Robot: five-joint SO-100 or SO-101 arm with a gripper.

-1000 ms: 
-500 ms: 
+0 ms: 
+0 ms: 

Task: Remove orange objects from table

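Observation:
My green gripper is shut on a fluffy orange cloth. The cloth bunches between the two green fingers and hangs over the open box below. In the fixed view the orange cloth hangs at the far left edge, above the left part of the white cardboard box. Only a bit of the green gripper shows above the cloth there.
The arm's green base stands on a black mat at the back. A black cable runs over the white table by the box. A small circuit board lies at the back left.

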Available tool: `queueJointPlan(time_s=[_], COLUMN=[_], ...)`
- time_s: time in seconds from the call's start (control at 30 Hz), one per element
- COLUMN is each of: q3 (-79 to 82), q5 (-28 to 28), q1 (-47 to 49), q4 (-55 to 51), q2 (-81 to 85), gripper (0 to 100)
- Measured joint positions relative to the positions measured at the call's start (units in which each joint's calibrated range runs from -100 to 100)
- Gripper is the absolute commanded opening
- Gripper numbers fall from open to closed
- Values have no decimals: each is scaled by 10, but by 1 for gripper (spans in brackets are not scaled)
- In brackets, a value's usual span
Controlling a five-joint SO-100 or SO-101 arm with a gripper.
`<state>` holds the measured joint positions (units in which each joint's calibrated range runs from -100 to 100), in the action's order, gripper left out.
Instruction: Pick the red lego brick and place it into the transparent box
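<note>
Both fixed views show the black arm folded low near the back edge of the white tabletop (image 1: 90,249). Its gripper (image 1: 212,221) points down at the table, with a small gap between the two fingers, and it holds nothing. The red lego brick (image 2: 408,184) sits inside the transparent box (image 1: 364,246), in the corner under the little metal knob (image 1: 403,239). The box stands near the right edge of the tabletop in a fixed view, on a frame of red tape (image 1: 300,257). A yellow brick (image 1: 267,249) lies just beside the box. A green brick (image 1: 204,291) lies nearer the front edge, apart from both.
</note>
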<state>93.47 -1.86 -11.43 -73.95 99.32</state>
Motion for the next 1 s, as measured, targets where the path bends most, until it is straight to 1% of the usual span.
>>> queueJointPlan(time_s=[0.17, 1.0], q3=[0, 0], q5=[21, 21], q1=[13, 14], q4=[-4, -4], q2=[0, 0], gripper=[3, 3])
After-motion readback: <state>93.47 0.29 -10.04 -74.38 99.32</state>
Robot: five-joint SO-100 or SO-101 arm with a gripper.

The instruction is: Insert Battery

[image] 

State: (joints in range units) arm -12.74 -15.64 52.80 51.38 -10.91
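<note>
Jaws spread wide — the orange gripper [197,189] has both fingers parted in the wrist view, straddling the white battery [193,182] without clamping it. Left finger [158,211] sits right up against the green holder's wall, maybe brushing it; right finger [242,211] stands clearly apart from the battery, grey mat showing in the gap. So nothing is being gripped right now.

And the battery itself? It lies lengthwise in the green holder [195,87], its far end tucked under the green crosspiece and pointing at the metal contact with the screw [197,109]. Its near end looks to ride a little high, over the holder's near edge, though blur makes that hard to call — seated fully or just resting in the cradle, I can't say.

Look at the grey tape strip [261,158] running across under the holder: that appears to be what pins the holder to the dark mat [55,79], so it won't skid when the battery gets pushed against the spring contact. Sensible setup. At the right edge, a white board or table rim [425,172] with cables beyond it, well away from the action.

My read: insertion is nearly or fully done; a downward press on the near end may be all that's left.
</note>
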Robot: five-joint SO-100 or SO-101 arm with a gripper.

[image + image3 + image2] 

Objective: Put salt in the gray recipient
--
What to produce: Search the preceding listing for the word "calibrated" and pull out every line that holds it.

Reply to the exercise:
- Measured joint positions relative to the positions measured at the call's start (units in which each joint's calibrated range runs from -100 to 100)
`<state>` holds the measured joint positions (units in which each joint's calibrated range runs from -100 to 100), in the action's order, gripper left out.

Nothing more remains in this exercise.